** Exercise details **
Which lines below include the string "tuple"? Please show each one.

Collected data
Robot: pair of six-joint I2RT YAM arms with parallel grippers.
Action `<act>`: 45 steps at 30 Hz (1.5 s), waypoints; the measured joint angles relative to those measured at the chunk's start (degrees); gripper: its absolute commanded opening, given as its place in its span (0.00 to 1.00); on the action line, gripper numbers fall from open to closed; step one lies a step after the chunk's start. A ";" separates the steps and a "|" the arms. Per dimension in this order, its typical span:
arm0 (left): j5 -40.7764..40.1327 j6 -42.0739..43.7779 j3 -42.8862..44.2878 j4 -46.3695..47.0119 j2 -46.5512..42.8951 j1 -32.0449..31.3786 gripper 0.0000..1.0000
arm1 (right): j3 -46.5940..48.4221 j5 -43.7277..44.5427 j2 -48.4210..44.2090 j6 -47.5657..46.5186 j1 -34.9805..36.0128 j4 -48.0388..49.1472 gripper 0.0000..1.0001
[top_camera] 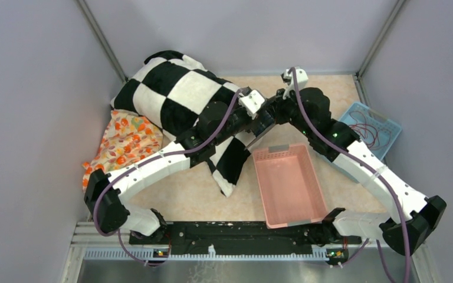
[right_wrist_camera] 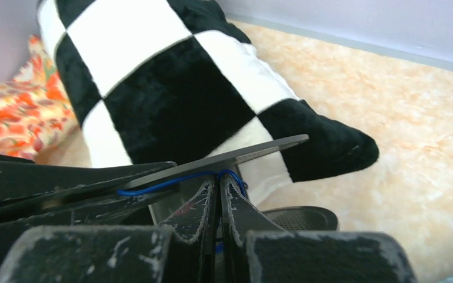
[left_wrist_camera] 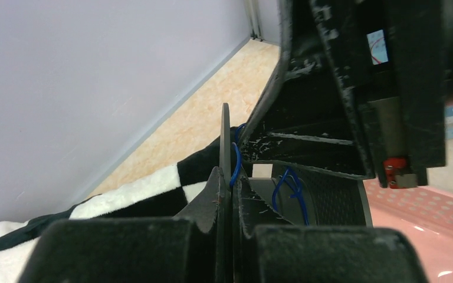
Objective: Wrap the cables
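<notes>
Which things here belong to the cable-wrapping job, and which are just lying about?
Job: blue cable; thin flat plate it loops round; left end effector, shut on the plate; right end effector, shut on the cable.
Lying about: checkered blanket; floral cloth; pink tray; blue basket of reddish wires.

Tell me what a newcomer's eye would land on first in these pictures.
The black-and-white checkered blanket at the far left grabs the eye first, with the pink tray at near centre. Over the tray's far edge, the left hand, shut on a thin dark plate, meets the right hand, shut on the thin blue cable running along it.
</notes>
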 measured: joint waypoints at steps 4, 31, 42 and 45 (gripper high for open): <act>0.42 1.09 0.37 -1.84 0.00 -0.13 0.00 | 1.40 0.92 1.81 -4.31 0.00 -3.45 0.09; 7.98 5.20 5.35 -13.20 -0.15 -0.44 0.00 | 1.31 -15.02 2.36 -13.49 -8.79 -11.04 0.15; 8.83 5.51 5.44 -14.34 -2.14 -0.59 0.00 | 2.19 -22.43 0.28 -10.69 -11.17 -12.50 0.49; 6.10 5.49 5.42 -13.55 -2.56 0.04 0.00 | 3.30 -22.88 -3.06 -9.51 -12.63 -12.20 0.55</act>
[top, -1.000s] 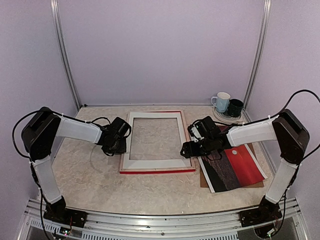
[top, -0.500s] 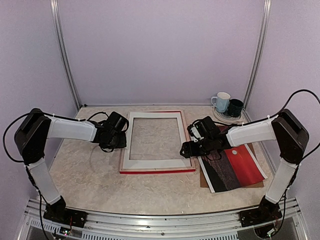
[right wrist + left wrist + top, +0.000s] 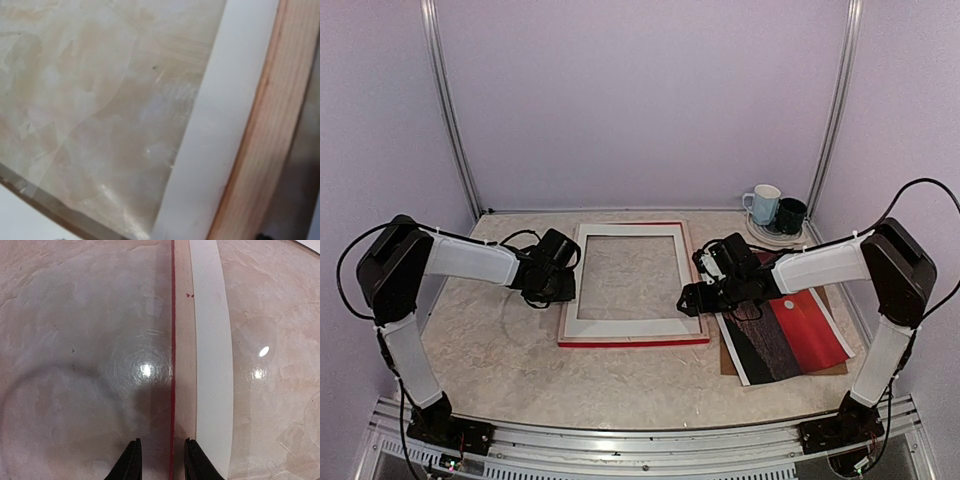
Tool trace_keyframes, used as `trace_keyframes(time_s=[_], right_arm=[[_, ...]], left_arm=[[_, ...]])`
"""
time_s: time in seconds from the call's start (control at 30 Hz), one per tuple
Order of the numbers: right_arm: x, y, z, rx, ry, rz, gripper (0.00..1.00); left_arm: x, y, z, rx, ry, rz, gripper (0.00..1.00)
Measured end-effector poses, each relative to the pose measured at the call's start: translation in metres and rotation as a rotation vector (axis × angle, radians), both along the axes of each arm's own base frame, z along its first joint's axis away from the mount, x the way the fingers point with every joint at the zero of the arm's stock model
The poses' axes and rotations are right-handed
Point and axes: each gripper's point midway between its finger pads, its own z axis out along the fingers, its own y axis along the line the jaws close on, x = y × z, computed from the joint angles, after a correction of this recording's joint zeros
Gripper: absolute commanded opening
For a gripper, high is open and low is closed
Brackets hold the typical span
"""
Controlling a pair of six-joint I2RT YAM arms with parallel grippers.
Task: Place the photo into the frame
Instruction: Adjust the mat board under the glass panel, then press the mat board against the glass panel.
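The frame (image 3: 630,327) lies flat mid-table, back up, pale with red showing along its outer edges. My left gripper (image 3: 566,292) is at its left side. In the left wrist view the gripper (image 3: 160,460) has its two fingertips a little apart, astride the red edge of the frame (image 3: 184,340), clamping nothing. My right gripper (image 3: 692,297) is low over the right rail. The right wrist view shows only the wood rail of the frame (image 3: 270,140) and its white inner strip from close up, with no fingers. The photo (image 3: 800,335) lies face up to the right, partly under the right arm.
A brown backing board (image 3: 728,362) lies under the photo. A white mug (image 3: 763,204) and a dark mug (image 3: 791,214) stand at the back right corner. Purple walls close in the table on three sides.
The left arm's elbow swung out to the left and partly back, with its gripper shifting along the frame's left edge. The right gripper edged slightly left. Both jaws kept their width.
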Motion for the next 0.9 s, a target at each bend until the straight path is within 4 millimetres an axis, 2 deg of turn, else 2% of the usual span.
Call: trace_keyframes(time_s=[0.27,0.43,0.77,0.9], right_arm=[[0.0,0.002,-0.004,0.004,0.005,0.005,0.8],[-0.001,0.004,-0.006,0.011,0.011,0.012,0.8],[0.0,0.003,-0.006,0.003,0.009,0.01,0.81],[0.0,-0.003,-0.004,-0.02,0.001,0.001,0.82]], left_arm=[[0.001,-0.008,-0.002,-0.026,0.0,-0.017,0.3],[-0.005,-0.015,-0.015,-0.026,0.033,-0.04,0.3],[-0.004,-0.015,-0.014,-0.028,0.027,-0.035,0.3],[-0.001,-0.016,-0.007,-0.023,0.016,-0.031,0.31]])
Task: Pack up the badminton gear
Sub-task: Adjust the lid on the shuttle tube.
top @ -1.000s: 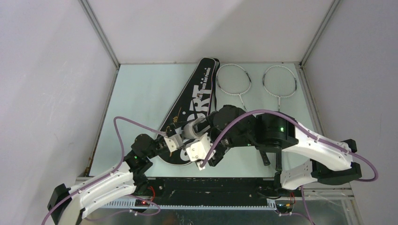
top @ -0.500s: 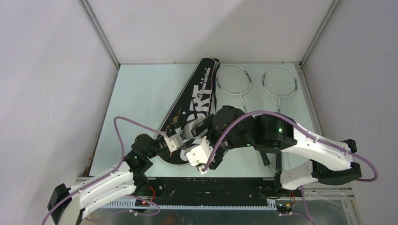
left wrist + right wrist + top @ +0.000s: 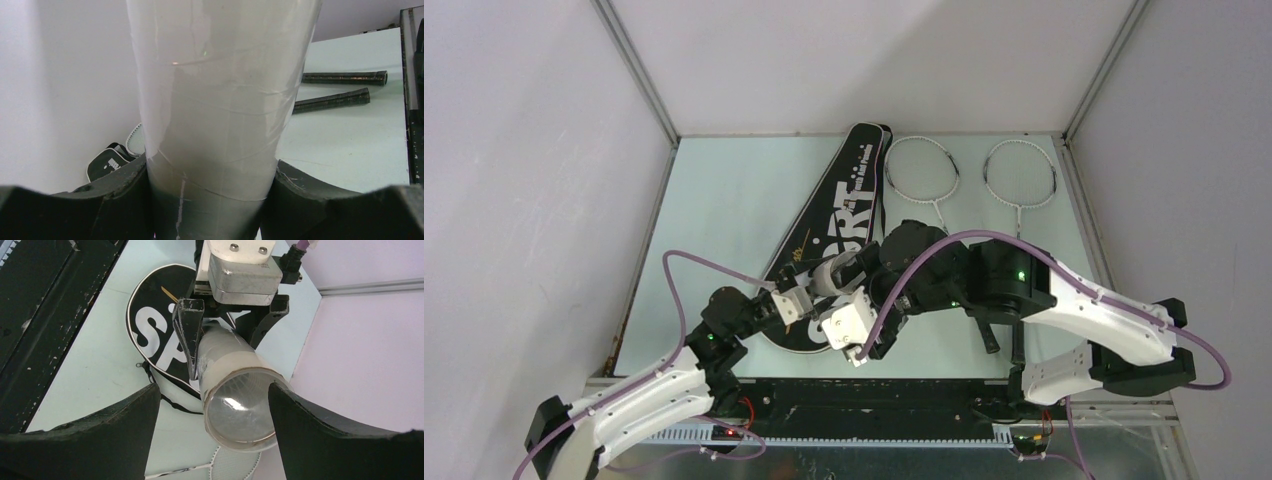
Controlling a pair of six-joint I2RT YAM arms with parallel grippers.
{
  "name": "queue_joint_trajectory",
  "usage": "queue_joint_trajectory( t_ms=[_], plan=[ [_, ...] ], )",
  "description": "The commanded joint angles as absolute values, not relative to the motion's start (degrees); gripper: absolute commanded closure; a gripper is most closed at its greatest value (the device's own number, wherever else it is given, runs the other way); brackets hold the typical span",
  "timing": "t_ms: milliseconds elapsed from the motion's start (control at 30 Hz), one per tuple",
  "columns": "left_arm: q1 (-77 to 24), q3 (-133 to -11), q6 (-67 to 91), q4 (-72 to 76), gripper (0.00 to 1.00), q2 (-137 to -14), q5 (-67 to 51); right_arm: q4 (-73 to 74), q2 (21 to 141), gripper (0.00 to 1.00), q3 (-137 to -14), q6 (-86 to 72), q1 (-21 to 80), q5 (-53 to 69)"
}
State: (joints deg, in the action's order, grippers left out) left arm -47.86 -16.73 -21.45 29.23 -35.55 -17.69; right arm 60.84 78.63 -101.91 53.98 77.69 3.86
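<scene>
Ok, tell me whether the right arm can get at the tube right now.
Probably yes: the tube has its open end between the open jaws of the right end effector, with nothing in between. The left end effector grips it further along.

The tube [image 3: 215,100], centre of the left wrist view, is translucent whitish plastic, glossy, banded with smooth clear tape. The racket handles [image 3: 345,77] at upper right carry a black matt ribbed wrap; the table [image 3: 350,145] beneath is pale, smooth, faintly sheened. The bag [image 3: 839,215], centre of the top view, is black matt cloth with white printed lettering.
</scene>
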Motion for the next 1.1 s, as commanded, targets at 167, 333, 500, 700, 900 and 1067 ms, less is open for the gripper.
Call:
queue_joint_trajectory(
  t_ms=[167,333,500,700,900,1067],
  plan=[
    [-48.0,-17.8,-20.4,28.6,0.42,-32.9,-18.1,59.9,76.3,0.17,-98.8,50.6,75.2,4.2],
    [-48.0,-18.1,-20.3,28.1,0.42,-33.1,-18.1,58.3,76.1,0.17,-96.9,51.7,75.4,5.4],
    [-48.0,-18.2,-19.9,28.1,0.42,-33.6,-18.5,56.2,75.3,0.17,-97.0,53.6,76.1,6.0],
    [-48.0,-18.4,-19.7,28.3,0.42,-34.2,-18.3,53.8,74.3,0.16,-96.6,54.6,76.8,4.8],
    [-48.0,-18.3,-19.8,28.2,0.42,-34.2,-18.0,52.3,71.1,0.16,-95.5,54.5,77.9,4.1],
    [-48.0,-18.4,-19.8,28.3,0.42,-34.3,-17.8,50.8,69.3,0.16,-93.5,54.6,78.1,4.1]
  ],
)
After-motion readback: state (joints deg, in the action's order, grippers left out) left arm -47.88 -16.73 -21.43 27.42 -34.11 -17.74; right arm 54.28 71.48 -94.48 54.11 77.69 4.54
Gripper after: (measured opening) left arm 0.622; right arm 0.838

** Response to the exercise **
time_s: time in seconds from the call's start (control at 30 Hz), one per tuple
  "timing": "t_ms: milliseconds elapsed from the motion's start (control at 30 Hz), one per tuple",

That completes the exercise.